**TASK REQUIREMENTS**
How many lines of the listing below contain "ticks"? State the number alone.

—————

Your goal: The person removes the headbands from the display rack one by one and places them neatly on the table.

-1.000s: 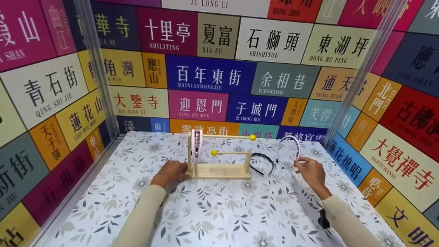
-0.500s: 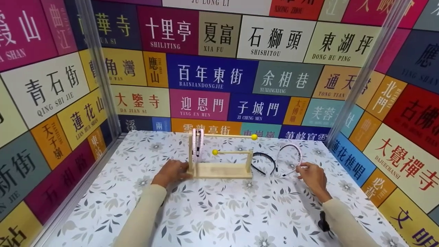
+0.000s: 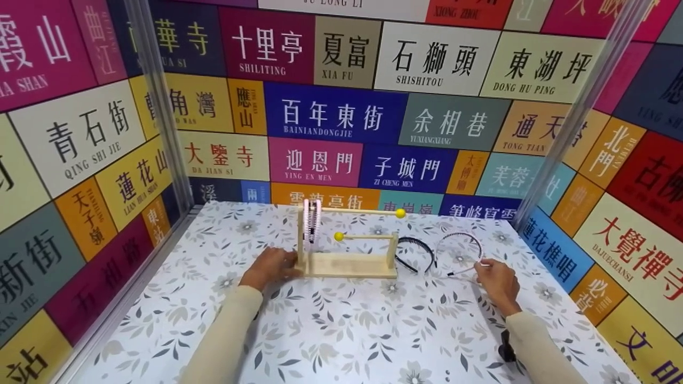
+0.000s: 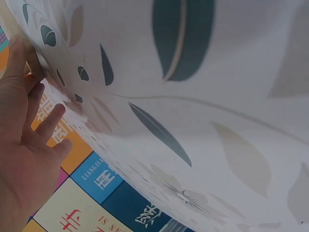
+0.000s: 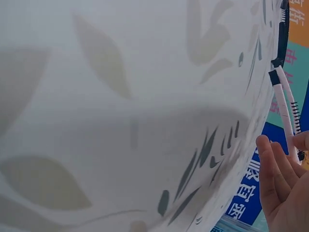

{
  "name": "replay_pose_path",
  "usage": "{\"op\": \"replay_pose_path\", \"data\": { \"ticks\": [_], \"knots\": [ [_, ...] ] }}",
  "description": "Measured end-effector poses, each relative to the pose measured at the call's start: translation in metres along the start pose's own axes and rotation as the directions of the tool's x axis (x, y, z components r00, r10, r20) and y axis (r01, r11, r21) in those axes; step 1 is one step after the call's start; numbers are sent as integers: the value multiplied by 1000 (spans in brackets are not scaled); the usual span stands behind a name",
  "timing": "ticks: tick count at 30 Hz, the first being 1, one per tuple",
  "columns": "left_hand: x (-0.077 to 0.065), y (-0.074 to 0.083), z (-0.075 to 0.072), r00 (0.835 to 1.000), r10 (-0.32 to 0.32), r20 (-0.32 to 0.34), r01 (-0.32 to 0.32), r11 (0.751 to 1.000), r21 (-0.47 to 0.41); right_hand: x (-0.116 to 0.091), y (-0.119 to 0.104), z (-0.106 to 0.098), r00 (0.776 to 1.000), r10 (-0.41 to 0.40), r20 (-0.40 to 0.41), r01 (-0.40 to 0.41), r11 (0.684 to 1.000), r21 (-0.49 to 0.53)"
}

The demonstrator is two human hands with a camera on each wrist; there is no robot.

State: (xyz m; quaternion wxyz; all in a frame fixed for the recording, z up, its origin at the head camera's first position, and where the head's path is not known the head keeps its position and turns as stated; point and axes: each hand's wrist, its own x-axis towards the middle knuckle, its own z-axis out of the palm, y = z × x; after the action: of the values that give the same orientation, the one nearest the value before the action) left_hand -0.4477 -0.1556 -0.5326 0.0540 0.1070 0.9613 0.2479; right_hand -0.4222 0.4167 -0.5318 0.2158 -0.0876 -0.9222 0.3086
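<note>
My right hand (image 3: 497, 280) pinches one end of a pale pink headband (image 3: 461, 233) with dark teeth, just above or on the table; fingertips and headband (image 5: 284, 108) show in the right wrist view. My left hand (image 3: 271, 265) holds the left end of a wooden stand (image 3: 349, 265) between thumb and fingers. Its fingers (image 4: 48, 121) are partly spread in the left wrist view. Pink headbands (image 3: 318, 221) hang at the left of the stand's upper rod. The lower rod (image 3: 367, 237) carries nothing. Right of the stand lies a black headband (image 3: 425, 247).
Both rods end in yellow balls, the upper ball (image 3: 400, 213) pointing right and the lower ball (image 3: 339, 236) left. A white table (image 3: 331, 330) with a leaf pattern bears everything. Walls with colourful lettered panels (image 3: 336, 112) surround its back and sides.
The pink headband in my right hand has tipped lower and flatter, and that hand has shifted slightly right and down. My left hand stays at the stand.
</note>
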Motion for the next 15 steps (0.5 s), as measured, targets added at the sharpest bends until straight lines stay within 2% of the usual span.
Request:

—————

**ANSWER SPACE**
2